_WHAT YOU WILL DO_: Omit every picture, and retype the lines that run from the beginning of the data below through the line containing "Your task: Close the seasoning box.", inclusive.

_STORED DATA_:
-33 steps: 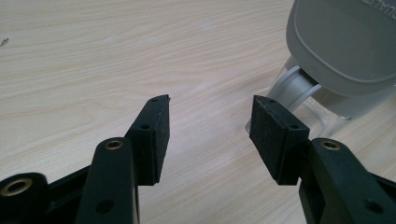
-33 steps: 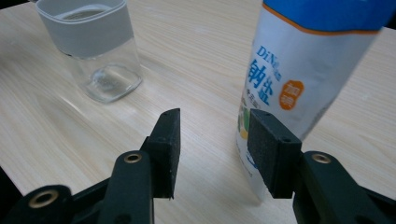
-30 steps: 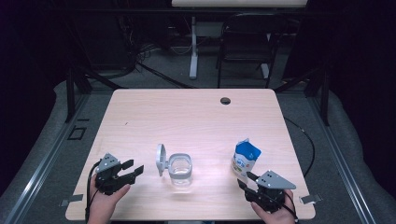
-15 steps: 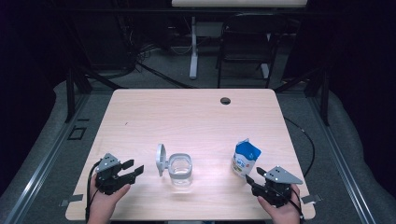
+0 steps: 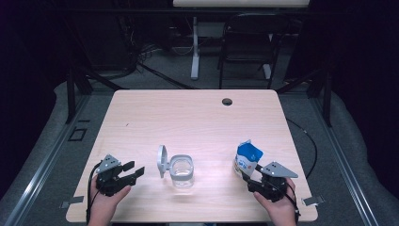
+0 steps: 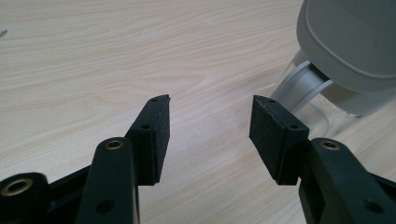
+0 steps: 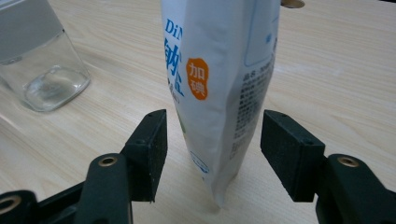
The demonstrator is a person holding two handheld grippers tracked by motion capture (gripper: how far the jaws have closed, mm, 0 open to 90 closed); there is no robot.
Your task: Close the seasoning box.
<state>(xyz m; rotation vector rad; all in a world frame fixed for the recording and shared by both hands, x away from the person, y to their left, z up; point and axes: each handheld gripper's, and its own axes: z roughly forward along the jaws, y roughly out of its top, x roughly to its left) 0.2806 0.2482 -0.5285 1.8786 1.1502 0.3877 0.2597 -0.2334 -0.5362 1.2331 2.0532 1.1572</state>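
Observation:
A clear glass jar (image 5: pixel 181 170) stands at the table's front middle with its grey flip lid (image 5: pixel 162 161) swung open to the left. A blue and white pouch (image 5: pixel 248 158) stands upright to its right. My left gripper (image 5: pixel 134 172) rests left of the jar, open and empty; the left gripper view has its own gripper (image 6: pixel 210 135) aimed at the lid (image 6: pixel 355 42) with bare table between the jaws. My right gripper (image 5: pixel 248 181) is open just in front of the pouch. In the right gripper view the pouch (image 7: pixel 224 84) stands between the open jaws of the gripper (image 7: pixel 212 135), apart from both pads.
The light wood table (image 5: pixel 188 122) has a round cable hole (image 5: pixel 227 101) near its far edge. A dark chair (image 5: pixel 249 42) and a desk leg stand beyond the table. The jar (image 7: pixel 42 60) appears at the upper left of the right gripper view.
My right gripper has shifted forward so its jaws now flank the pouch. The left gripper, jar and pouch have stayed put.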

_ANSWER SECTION_:
-33 steps: 
-33 steps: 
-30 steps: 
-15 steps: 
+0 steps: 
+0 steps: 
+0 steps: 
The demonstrator is a person holding two handheld grippers tracked by motion capture (gripper: how far the jaws have closed, mm, 0 open to 90 closed); there is no robot.
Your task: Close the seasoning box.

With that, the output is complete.